Duvall and Baker, the heroes of the piece, are not very likable; another troubling element of the film is how the women are treated. Black, as Duvall’s girlfriend, gets slapped around and often comes off as a whining pain-in-the-neck; a debuting Joanna Cassidy, playing Ryan’s trophy wife, basically gets berated and ordered around by her older husband throughout the film.
Revenge was also the name of the game in Rolling Thunder, his alarmingly violent drama based on Paul Schrader’s screenplay (reworked by Fort Apache: The Bronx’s Heywood Gould).  The 1977 effort centers on an Air Force flyer (William Devane) who returns to his hometown after spending years in a POW camp, to find his wife remarried and his son unaware of who he is.
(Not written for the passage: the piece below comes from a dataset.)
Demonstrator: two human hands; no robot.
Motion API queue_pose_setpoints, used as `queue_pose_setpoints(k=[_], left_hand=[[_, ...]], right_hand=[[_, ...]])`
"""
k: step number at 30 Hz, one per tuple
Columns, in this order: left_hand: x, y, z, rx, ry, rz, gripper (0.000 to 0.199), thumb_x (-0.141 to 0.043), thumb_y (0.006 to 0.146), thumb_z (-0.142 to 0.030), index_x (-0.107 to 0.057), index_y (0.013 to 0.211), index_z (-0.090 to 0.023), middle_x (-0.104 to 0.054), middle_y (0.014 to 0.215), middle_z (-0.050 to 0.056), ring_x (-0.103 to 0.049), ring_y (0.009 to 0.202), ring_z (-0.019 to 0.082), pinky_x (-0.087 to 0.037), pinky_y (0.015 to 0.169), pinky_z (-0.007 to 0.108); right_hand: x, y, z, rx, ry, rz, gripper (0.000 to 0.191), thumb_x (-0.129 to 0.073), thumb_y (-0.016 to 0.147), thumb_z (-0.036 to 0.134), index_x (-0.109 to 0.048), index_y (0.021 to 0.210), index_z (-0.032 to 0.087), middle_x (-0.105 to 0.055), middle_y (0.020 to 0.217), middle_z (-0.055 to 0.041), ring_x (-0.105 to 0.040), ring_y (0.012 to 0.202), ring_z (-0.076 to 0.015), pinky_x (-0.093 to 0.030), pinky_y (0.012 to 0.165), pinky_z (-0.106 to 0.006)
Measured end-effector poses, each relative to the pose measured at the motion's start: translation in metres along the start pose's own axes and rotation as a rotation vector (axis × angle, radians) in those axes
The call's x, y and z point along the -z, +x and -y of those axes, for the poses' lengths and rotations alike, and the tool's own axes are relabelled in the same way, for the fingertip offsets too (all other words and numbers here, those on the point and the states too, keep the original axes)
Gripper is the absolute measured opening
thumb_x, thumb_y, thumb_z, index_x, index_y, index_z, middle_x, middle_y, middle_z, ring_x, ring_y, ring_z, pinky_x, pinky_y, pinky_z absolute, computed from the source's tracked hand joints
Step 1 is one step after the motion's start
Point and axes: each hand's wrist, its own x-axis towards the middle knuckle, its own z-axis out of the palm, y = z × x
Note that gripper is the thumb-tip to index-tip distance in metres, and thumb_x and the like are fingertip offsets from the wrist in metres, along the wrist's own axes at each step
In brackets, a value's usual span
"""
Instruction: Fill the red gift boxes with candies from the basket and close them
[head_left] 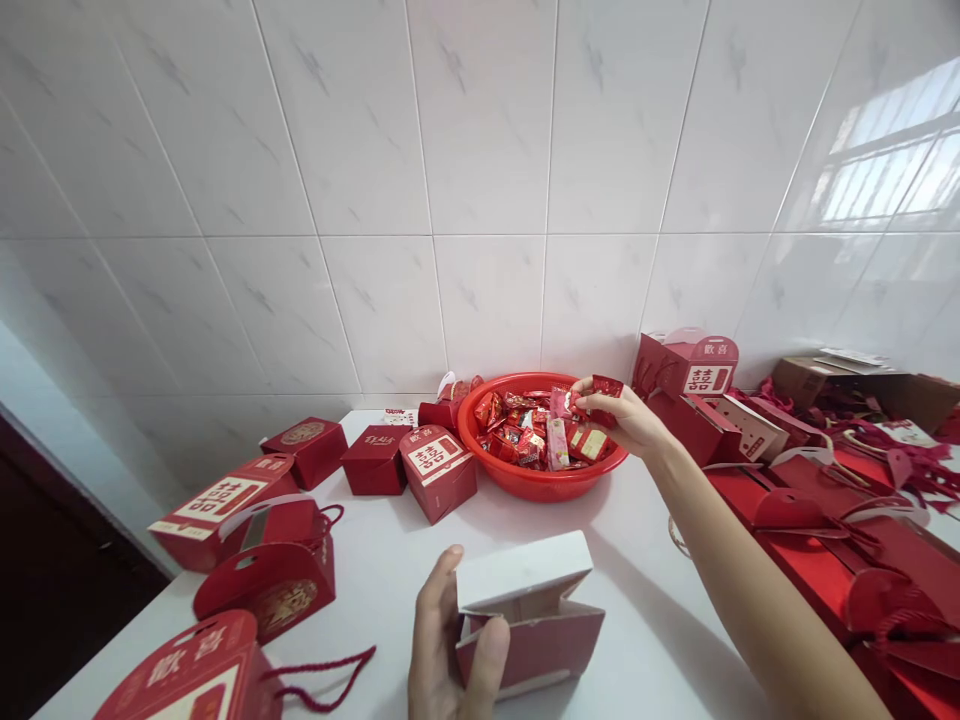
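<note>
Though open, box partly behind left fingers

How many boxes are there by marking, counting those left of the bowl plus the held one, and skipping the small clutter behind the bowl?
Pale-label boxes: 3
Gold-emblem boxes: 2
Gold-lettered box: 1
Held box, no marking visible: 1
Total: 7

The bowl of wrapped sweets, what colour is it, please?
The bowl is bright red, seen best in the head view.
</note>
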Motion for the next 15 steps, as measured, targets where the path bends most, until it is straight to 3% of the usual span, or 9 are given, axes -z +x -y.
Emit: queue_pose_setpoints(k=[2, 4, 6, 8, 12, 15], left_hand=[[-0.001, -0.001, 0.003, -0.057, -0.025, -0.08, 0.066, -0.076, 0.077, -0.061, -0.057, 0.128, -0.024, -0.064, 0.135, 0.008, -0.062, 0.123, 0.025, -0.053, 0.094, 0.024], [0.0, 0.0, 0.006, -0.129, -0.023, -0.095, 0.051, -0.077, 0.078, -0.056, -0.065, 0.115, -0.022, -0.065, 0.13, 0.007, -0.062, 0.121, 0.024, -0.052, 0.094, 0.025], [0.002, 0.0, 0.006, -0.162, 0.02, -0.042, 0.037, -0.076, 0.079, -0.055, -0.073, 0.094, -0.021, -0.07, 0.118, 0.007, -0.063, 0.117, 0.027, -0.053, 0.092, 0.028], [0.004, 0.002, 0.006, -0.15, 0.071, 0.018, 0.036, -0.073, 0.078, -0.059, -0.076, 0.083, -0.023, -0.073, 0.106, 0.006, -0.061, 0.122, 0.031, -0.05, 0.098, 0.032], [0.006, 0.005, 0.006, -0.143, 0.099, 0.04, 0.038, -0.069, 0.079, -0.061, -0.078, 0.089, -0.026, -0.077, 0.099, 0.004, -0.053, 0.134, 0.034, -0.035, 0.116, 0.043], [0.006, 0.007, 0.009, -0.14, 0.103, 0.049, 0.041, -0.067, 0.079, -0.063, -0.078, 0.088, -0.025, -0.078, 0.099, 0.005, -0.054, 0.133, 0.036, -0.035, 0.116, 0.045]], right_hand=[[0.002, -0.004, 0.01, 0.014, -0.004, 0.029, 0.03, -0.074, 0.06, 0.034, -0.063, 0.084, 0.02, -0.061, 0.076, 0.0013, -0.059, 0.07, -0.0138, -0.051, 0.059, -0.024], [0.0, -0.002, 0.011, 0.011, -0.046, 0.054, 0.026, -0.075, 0.063, 0.03, -0.064, 0.084, 0.019, -0.062, 0.074, 0.0015, -0.06, 0.07, -0.0135, -0.051, 0.059, -0.022], [-0.006, 0.005, 0.002, -0.024, -0.129, 0.082, 0.02, -0.075, 0.068, 0.025, -0.063, 0.082, 0.018, -0.062, 0.072, 0.0016, -0.061, 0.069, -0.0136, -0.051, 0.058, -0.022], [-0.015, 0.015, -0.013, -0.093, -0.249, 0.118, 0.015, -0.076, 0.076, 0.022, -0.063, 0.084, 0.016, -0.064, 0.075, 0.0008, -0.063, 0.07, -0.0135, -0.052, 0.059, -0.023], [-0.038, 0.037, -0.042, -0.248, -0.502, 0.187, 0.025, -0.065, 0.096, 0.032, -0.065, 0.113, 0.014, -0.068, 0.109, -0.0058, -0.067, 0.09, -0.0174, -0.059, 0.077, -0.035], [-0.049, 0.05, -0.049, -0.321, -0.631, 0.236, 0.033, -0.063, 0.097, 0.036, -0.062, 0.124, 0.016, -0.064, 0.124, -0.0083, -0.066, 0.104, -0.0223, -0.058, 0.087, -0.042]])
He’s targeted by a group of vicious thugs out for his compensation pay, who torture him—leaving him with a life-altering disability—and kill his wife and son. Snapping, Devane goes on a rampage, recruiting ex-POW pal Tommy Lee Jones to bring vigilante justice to the perps.
No easy viewing, Rolling Thunder, recently issued in an extras-packed Blu-ray release (and already available on DVD), had a rough ride to neighborhood screens. Its release history was marked by a studio (Fox)  abandoning it, a marketing screening that drew walk-outs and nearly a unanimous negative reaction from the audience, mixed response from critics (“In sum, it neither rolls nor thunders,” commented Variety) and, finally, a lackluster theatrical run by way of low-budget specialist American International Pictures.  

1 comment:

Barry Ergang said...

I saw "The Outfit" for the first time the other night on TCM. I can't compare it to the novel because it's been so many years since I read it, but the movie is a gem for any fan of hardboiled entertainment.